How to complete this task. Every single record needs to be restated word for word.

Segment Open

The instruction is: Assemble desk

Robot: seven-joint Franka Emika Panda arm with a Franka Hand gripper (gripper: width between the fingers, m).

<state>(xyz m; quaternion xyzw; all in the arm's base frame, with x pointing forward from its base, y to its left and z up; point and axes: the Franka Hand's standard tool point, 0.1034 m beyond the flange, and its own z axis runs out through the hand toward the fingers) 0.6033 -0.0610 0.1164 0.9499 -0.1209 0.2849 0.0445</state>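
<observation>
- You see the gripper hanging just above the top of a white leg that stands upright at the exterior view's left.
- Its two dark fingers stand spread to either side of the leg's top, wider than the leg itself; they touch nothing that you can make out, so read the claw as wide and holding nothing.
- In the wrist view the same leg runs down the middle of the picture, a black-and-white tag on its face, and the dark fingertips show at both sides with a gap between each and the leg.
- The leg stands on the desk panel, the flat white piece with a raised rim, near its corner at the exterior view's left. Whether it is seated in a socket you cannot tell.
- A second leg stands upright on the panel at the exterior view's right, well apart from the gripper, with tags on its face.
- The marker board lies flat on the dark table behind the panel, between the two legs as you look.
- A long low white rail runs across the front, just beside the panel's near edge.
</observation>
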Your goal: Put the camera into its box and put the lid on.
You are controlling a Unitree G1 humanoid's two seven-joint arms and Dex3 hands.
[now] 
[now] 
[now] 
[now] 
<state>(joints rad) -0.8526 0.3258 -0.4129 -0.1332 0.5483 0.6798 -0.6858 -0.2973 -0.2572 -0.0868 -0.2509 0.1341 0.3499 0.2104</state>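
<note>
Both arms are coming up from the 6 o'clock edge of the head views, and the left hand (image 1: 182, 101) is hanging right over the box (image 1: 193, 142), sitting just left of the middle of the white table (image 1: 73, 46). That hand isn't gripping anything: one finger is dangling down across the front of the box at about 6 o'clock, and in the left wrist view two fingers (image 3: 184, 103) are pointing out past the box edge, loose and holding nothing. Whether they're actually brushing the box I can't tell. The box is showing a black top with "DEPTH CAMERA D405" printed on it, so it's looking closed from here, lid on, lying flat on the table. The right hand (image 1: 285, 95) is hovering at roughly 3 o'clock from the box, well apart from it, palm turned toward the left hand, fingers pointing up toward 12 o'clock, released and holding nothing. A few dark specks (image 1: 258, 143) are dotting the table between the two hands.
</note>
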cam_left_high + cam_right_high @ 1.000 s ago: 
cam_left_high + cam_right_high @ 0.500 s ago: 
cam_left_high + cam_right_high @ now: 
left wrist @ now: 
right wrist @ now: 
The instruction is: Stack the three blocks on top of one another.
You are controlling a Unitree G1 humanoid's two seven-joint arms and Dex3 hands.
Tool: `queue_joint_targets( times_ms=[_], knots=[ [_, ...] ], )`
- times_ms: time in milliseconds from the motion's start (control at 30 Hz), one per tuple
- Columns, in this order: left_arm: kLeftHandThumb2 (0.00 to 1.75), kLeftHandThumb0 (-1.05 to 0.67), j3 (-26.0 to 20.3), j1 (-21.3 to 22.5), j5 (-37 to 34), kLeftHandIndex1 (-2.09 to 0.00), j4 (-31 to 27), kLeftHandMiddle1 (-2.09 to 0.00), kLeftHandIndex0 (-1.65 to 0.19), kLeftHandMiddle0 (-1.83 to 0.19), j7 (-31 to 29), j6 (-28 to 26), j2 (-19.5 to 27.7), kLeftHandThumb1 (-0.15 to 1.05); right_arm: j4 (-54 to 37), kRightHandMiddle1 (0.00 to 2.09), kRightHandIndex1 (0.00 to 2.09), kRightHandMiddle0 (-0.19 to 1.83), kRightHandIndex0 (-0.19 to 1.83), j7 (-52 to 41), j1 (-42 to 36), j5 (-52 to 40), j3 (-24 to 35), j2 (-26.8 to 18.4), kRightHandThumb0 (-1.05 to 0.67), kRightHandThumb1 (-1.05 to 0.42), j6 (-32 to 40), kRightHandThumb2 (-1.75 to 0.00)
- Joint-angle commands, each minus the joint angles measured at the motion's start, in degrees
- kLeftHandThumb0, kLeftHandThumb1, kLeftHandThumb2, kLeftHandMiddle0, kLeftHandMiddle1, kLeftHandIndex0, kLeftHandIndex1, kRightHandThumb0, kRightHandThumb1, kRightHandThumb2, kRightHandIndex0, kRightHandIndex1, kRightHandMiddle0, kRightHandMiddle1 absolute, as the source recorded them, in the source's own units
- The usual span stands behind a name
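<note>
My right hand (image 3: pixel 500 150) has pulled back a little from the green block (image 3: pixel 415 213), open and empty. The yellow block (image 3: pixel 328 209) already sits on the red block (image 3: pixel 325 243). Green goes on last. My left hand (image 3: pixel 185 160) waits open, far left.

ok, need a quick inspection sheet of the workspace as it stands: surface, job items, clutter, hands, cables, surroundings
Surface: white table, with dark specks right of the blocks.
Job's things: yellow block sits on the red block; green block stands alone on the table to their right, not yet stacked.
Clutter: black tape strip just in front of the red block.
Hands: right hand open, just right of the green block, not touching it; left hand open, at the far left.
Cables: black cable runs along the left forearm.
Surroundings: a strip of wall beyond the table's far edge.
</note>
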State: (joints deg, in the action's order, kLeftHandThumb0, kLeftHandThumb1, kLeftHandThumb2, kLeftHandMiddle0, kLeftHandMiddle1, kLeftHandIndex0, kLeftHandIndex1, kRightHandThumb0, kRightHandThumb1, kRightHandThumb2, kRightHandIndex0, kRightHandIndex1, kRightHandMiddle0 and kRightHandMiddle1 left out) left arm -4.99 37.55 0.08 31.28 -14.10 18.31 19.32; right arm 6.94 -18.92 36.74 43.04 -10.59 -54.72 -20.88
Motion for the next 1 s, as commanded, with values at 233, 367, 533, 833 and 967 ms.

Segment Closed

Exercise answer.
The instruction is: Assemble desk

Robot: seven-joint Franka Emika Panda arm with a Franka Hand gripper (gripper: width between the fingers, m).

<state>(xyz m; quaternion xyzw; all in the arm's base frame, with x pointing forward from its base, y to its left and z up; point and axes: the Franka Hand's standard tool point, 0.1034 m beyond the flange, and its own z axis runs out through the hand toward the fingers) 0.6033 -0.0610 0.1164 0.9499 -0.1209 0.2849 0.0445</state>
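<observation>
- You see the gripper hanging just above the top of a white leg that stands upright at the exterior view's left.
- Its two dark fingers stand spread to either side of the leg's top, wider than the leg itself; they touch nothing that you can make out, so read the claw as wide and holding nothing.
- In the wrist view the same leg runs down the middle of the picture, a black-and-white tag on its face, and the dark fingertips show at both sides with a gap between each and the leg.
- The leg stands on the desk panel, the flat white piece with a raised rim, near its corner at the exterior view's left. Whether it is seated in a socket you cannot tell.
- A second leg stands upright on the panel at the exterior view's right, well apart from the gripper, with tags on its face.
- The marker board lies flat on the dark table behind the panel, between the two legs as you look.
- A long low white rail runs across the front, just beside the panel's near edge.
</observation>
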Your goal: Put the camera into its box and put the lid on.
You are controlling a Unitree G1 humanoid's two seven-joint arms and Dex3 hands.
[now] 
[now] 
[now] 
[now] 
<state>(joints rad) -0.8526 0.3258 -0.4129 -0.1332 0.5483 0.6798 -0.6858 -0.2973 -0.2572 -0.0868 -0.2509 0.1341 0.3499 0.2104</state>
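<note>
Both arms are coming up from the 6 o'clock edge of the head views, and the left hand (image 1: 182, 101) is hanging right over the box (image 1: 193, 142), sitting just left of the middle of the white table (image 1: 73, 46). That hand isn't gripping anything: one finger is dangling down across the front of the box at about 6 o'clock, and in the left wrist view two fingers (image 3: 184, 103) are pointing out past the box edge, loose and holding nothing. Whether they're actually brushing the box I can't tell. The box is showing a black top with "DEPTH CAMERA D405" printed on it, so it's looking closed from here, lid on, lying flat on the table. The right hand (image 1: 285, 95) is hovering at roughly 3 o'clock from the box, well apart from it, palm turned toward the left hand, fingers pointing up toward 12 o'clock, released and holding nothing. A few dark specks (image 1: 258, 143) are dotting the table between the two hands.
</note>
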cam_left_high + cam_right_high @ 1.000 s ago: 
cam_left_high + cam_right_high @ 0.500 s ago: 
cam_left_high + cam_right_high @ now: 
left wrist @ now: 
right wrist @ now: 
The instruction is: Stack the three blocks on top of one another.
You are controlling a Unitree G1 humanoid's two seven-joint arms and Dex3 hands.
Tool: `queue_joint_targets( times_ms=[_], knots=[ [_, ...] ], )`
- times_ms: time in milliseconds from the motion's start (control at 30 Hz), one per tuple
- Columns, in this order: left_arm: kLeftHandThumb2 (0.00 to 1.75), kLeftHandThumb0 (-1.05 to 0.67), j3 (-26.0 to 20.3), j1 (-21.3 to 22.5), j5 (-37 to 34), kLeftHandIndex1 (-2.09 to 0.00), j4 (-31 to 27), kLeftHandMiddle1 (-2.09 to 0.00), kLeftHandIndex0 (-1.65 to 0.19), kLeftHandMiddle0 (-1.83 to 0.19), j7 (-31 to 29), j6 (-28 to 26), j2 (-19.5 to 27.7), kLeftHandThumb1 (-0.15 to 1.05); right_arm: j4 (-54 to 37), kRightHandMiddle1 (0.00 to 2.09), kRightHandIndex1 (0.00 to 2.09), kRightHandMiddle0 (-0.19 to 1.83), kRightHandIndex0 (-0.19 to 1.83), j7 (-52 to 41), j1 (-42 to 36), j5 (-52 to 40), j3 (-24 to 35), j2 (-26.8 to 18.4), kRightHandThumb0 (-1.05 to 0.67), kRightHandThumb1 (-1.05 to 0.42), j6 (-32 to 40), kRightHandThumb2 (-1.75 to 0.00)
- Joint-angle commands, each minus the joint angles measured at the motion's start, in degrees
- kLeftHandThumb0, kLeftHandThumb1, kLeftHandThumb2, kLeftHandMiddle0, kLeftHandMiddle1, kLeftHandIndex0, kLeftHandIndex1, kRightHandThumb0, kRightHandThumb1, kRightHandThumb2, kRightHandIndex0, kRightHandIndex1, kRightHandMiddle0, kRightHandMiddle1 absolute, as the source recorded them, in the source's own units
- The usual span stands behind a name
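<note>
My right hand (image 3: pixel 500 150) has pulled back a little from the green block (image 3: pixel 415 213), open and empty. The yellow block (image 3: pixel 328 209) already sits on the red block (image 3: pixel 325 243). Green goes on last. My left hand (image 3: pixel 185 160) waits open, far left.

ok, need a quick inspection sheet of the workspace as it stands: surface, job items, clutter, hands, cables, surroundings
Surface: white table, with dark specks right of the blocks.
Job's things: yellow block sits on the red block; green block stands alone on the table to their right, not yet stacked.
Clutter: black tape strip just in front of the red block.
Hands: right hand open, just right of the green block, not touching it; left hand open, at the far left.
Cables: black cable runs along the left forearm.
Surroundings: a strip of wall beyond the table's far edge.
</note>
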State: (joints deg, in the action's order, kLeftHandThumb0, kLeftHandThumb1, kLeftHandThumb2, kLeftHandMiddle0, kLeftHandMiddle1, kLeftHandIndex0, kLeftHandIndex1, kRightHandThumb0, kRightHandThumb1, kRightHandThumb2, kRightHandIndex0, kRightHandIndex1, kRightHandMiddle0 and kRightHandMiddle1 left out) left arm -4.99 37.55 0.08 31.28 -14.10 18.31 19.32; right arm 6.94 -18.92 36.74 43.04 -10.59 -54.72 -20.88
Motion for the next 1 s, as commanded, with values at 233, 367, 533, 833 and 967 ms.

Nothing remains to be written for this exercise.